About this task: Only lines holding the word "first" are needed; copy each of them from the material.

....

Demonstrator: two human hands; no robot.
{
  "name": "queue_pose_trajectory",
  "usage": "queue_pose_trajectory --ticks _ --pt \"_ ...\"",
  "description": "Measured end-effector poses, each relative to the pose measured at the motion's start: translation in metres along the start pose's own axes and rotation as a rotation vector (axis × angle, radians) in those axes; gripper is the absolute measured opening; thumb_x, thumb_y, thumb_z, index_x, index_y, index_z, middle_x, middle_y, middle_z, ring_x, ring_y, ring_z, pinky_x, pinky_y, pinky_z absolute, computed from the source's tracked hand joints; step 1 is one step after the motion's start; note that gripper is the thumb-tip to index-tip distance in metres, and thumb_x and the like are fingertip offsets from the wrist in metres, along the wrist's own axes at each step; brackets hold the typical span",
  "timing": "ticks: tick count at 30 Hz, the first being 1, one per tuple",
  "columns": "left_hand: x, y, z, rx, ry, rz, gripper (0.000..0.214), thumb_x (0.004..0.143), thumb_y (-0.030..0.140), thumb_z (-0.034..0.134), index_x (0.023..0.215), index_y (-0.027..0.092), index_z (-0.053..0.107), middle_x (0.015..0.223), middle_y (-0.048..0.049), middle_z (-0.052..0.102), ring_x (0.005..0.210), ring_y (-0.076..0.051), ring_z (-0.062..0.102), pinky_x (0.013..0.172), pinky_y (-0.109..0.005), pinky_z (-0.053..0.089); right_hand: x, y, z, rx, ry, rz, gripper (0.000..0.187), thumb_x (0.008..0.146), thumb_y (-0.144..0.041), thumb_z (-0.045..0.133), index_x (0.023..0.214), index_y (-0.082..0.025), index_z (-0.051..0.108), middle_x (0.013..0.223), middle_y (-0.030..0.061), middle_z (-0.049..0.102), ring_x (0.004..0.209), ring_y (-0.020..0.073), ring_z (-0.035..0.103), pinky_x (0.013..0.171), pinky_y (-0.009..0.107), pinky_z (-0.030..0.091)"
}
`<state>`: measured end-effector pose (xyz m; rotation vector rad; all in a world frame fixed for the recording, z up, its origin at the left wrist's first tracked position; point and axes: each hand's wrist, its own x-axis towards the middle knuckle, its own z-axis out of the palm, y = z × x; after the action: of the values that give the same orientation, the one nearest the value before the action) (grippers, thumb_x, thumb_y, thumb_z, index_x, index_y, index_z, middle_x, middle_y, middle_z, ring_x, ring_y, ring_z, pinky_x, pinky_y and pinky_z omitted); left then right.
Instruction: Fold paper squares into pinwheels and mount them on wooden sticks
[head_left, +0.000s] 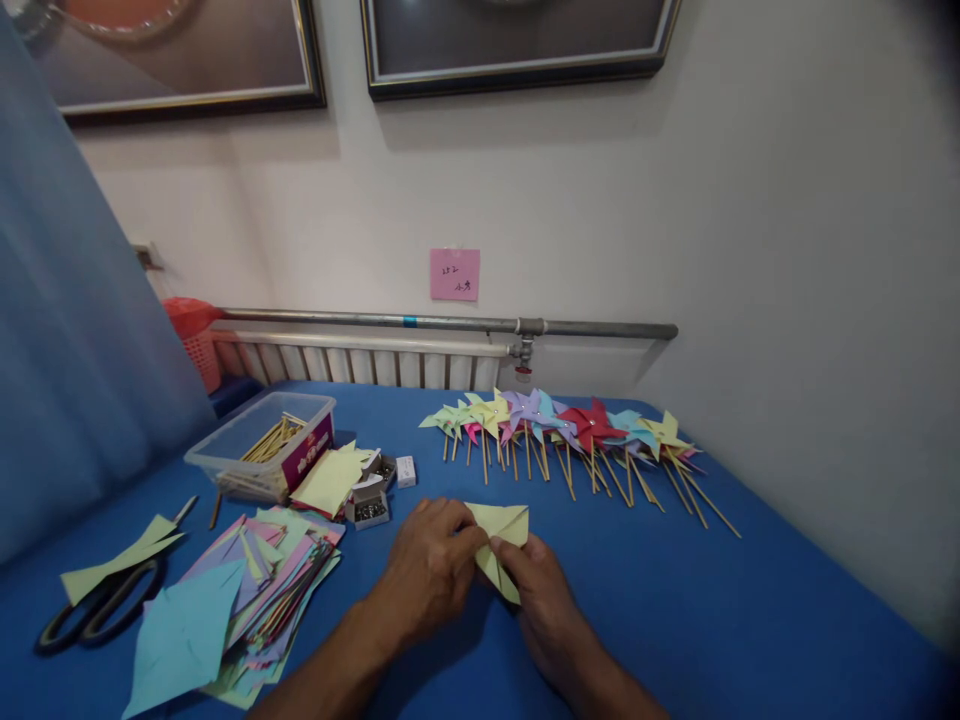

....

Exercise answer:
  "timing": "ticks: tick count at 30 Hz, the first being 1, one per tuple",
`<state>`: measured end-effector pose (xyz m; rotation vector rad; all in a world frame fixed for the recording, z up, its origin at the left wrist's first tracked position; point and axes: each hand's wrist, its own x-axis towards the middle knuckle, its own z-axis out of the palm, y = z × x; after the action: of the values that give the same orientation, the one nearest the value before the action) (grippers, thumb_x, thumb_y, thumb_z, index_x, index_y, index_z, middle_x, middle_y, middle_z, ring_x, ring_y, ring_z, pinky_x, pinky_y and pinky_z omitted); left then right.

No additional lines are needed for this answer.